- [Instructions to follow]:
Here the job is to copy the data exactly and to exclude every image from it.

##### Source material

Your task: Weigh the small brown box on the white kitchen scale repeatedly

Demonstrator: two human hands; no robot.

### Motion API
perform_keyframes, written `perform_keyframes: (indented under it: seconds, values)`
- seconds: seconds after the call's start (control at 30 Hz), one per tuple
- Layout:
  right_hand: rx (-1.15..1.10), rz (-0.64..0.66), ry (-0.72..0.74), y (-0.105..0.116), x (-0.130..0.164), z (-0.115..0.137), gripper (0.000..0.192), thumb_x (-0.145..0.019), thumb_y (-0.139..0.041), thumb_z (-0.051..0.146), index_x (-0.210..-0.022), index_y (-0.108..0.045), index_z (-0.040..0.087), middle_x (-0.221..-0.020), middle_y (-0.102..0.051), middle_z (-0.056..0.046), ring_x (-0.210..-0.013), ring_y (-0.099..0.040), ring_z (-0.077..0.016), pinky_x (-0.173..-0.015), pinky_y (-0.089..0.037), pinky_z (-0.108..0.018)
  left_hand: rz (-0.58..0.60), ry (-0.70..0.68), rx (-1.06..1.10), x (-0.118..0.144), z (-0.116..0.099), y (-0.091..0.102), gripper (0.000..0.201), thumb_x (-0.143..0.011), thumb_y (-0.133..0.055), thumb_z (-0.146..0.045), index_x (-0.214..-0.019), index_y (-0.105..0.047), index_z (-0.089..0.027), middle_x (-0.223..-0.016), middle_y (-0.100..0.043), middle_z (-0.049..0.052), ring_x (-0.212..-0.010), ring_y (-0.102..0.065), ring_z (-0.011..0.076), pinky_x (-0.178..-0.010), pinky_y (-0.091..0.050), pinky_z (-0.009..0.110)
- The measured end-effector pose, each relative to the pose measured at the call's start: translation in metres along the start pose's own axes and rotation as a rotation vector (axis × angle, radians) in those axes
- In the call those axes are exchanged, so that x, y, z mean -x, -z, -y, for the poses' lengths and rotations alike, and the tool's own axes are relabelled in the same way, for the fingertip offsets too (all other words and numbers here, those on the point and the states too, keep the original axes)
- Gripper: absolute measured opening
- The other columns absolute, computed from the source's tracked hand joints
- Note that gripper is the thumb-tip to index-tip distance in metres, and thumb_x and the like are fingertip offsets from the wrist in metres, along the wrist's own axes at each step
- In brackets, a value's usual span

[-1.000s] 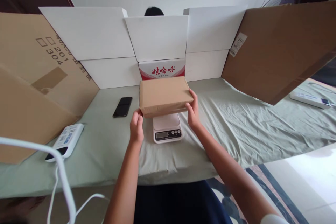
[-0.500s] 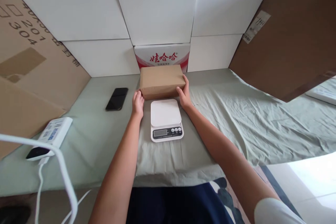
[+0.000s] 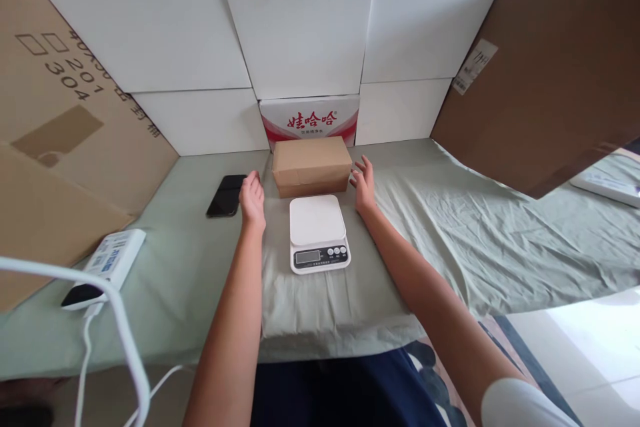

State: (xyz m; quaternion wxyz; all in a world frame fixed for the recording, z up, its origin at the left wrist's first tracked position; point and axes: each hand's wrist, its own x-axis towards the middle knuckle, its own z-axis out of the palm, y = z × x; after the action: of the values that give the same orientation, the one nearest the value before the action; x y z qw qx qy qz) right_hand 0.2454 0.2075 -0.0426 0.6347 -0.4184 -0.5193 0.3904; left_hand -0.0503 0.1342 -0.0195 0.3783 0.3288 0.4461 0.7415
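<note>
While the green sheet (image 3: 450,227) covers the table, a brown cardboard box (image 3: 311,165) lies at twelve o'clock of the white kitchen scale (image 3: 317,232). Left hand (image 3: 252,199) at nine, right hand (image 3: 364,184) at three, both spread wide, empty, beside the box.

A white kitchen scale (image 3: 318,232) sits on the green sheet (image 3: 475,227). Left of the scale lie a black phone (image 3: 227,195) and a power strip (image 3: 106,267); white boards (image 3: 300,40) stand behind it.

Scale display (image 3: 307,256) digits too small
</note>
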Motion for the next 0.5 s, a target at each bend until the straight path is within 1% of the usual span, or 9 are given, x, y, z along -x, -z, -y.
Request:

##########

- [Result of the task]:
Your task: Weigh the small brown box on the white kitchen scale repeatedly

Demonstrator: two human hands; no robot.

### Motion API
perform_keyframes, written `perform_keyframes: (indented under it: seconds, values)`
- seconds: seconds after the call's start (control at 30 Hz), one per tuple
- Layout:
  right_hand: rx (-1.15..1.10), rz (-0.64..0.66), ry (-0.72..0.74), y (-0.105..0.116), x (-0.130..0.164), z (-0.115..0.137), gripper (0.000..0.192), thumb_x (-0.145..0.019), thumb_y (-0.139..0.041), thumb_z (-0.051..0.146), index_x (-0.210..-0.022), index_y (-0.108..0.045), index_z (-0.040..0.087), middle_x (-0.221..-0.020), middle_y (-0.102..0.051), middle_z (-0.056..0.046), ring_x (-0.210..-0.013), ring_y (-0.099..0.040), ring_z (-0.077..0.016), pinky_x (-0.173..-0.015), pinky_y (-0.089..0.037), pinky_z (-0.108..0.018)
  left_hand: rz (-0.58..0.60), ry (-0.70..0.68), rx (-1.06..1.10), x (-0.118..0.144), z (-0.116..0.099), y (-0.091..0.102), gripper (0.000..0.201), thumb_x (-0.143..0.011), thumb_y (-0.133..0.055), thumb_z (-0.146..0.045), index_x (-0.214..-0.019), index_y (-0.105..0.047), index_z (-0.089..0.027), middle_x (-0.223..-0.016), middle_y (-0.100..0.043), middle_z (-0.049..0.052), ring_x (-0.212..-0.010), ring_y (-0.102..0.065), ring_z (-0.011..0.076), pinky_x (-0.178..-0.010), pinky_y (-0.091..0.050), pinky_z (-0.009..0.110)
- The measured end-effector pose, each relative to the pose measured at the call's start: translation in metres along the start pose's own axes and rotation as a rotation vector (axis × angle, radians) in those axes
- In the call those axes are exchanged, so that x, y, z mean -x, -z, -y, for the poses' lengths and rotations alike, and the tool's own axes are relabelled in the same way, for the fingertip offsets too (all other words and numbers here, those on the point and the states too, keep the original axes)
- Gripper: absolute measured opening
- The other columns absolute, computed from the source's tracked hand joints
- Note that gripper is the thumb-tip to index-tip distance in metres, and thumb_x and the like are fingertip offsets from the wrist in metres, along the wrist's own axes at each step
- In brackets, a value's usual span

[-1.000s] 
[-0.500s] 
[+0.000s] 

State: (xyz m; quaternion wxyz; all in a world frame fixed for the recording, z up, its origin at the left wrist's first tracked position; point and axes: each hand's wrist, its own x-axis towards the middle knuckle, its own z-axis out of the palm, y = z × x; after the action: of the values that give the same orientation, the one nearest the value before the action; x y z qw qx qy qz) right_hand 0.2454 0.2075 -0.0426 0.6347 -0.4184 -0.5193 0.3904; left_hand -0.0503 0.1342 -0.0195 0.3783 0.3288 0.4461 0.7415
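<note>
While the green sheet (image 3: 450,227) covers the table, a brown cardboard box (image 3: 311,165) lies at twelve o'clock of the white kitchen scale (image 3: 317,232). Left hand (image 3: 252,199) at nine, right hand (image 3: 364,184) at three, both spread wide, empty, beside the box.

A white kitchen scale (image 3: 318,232) sits on the green sheet (image 3: 475,227). Left of the scale lie a black phone (image 3: 227,195) and a power strip (image 3: 106,267); white boards (image 3: 300,40) stand behind it.

Scale display (image 3: 307,256) digits too small
</note>
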Motion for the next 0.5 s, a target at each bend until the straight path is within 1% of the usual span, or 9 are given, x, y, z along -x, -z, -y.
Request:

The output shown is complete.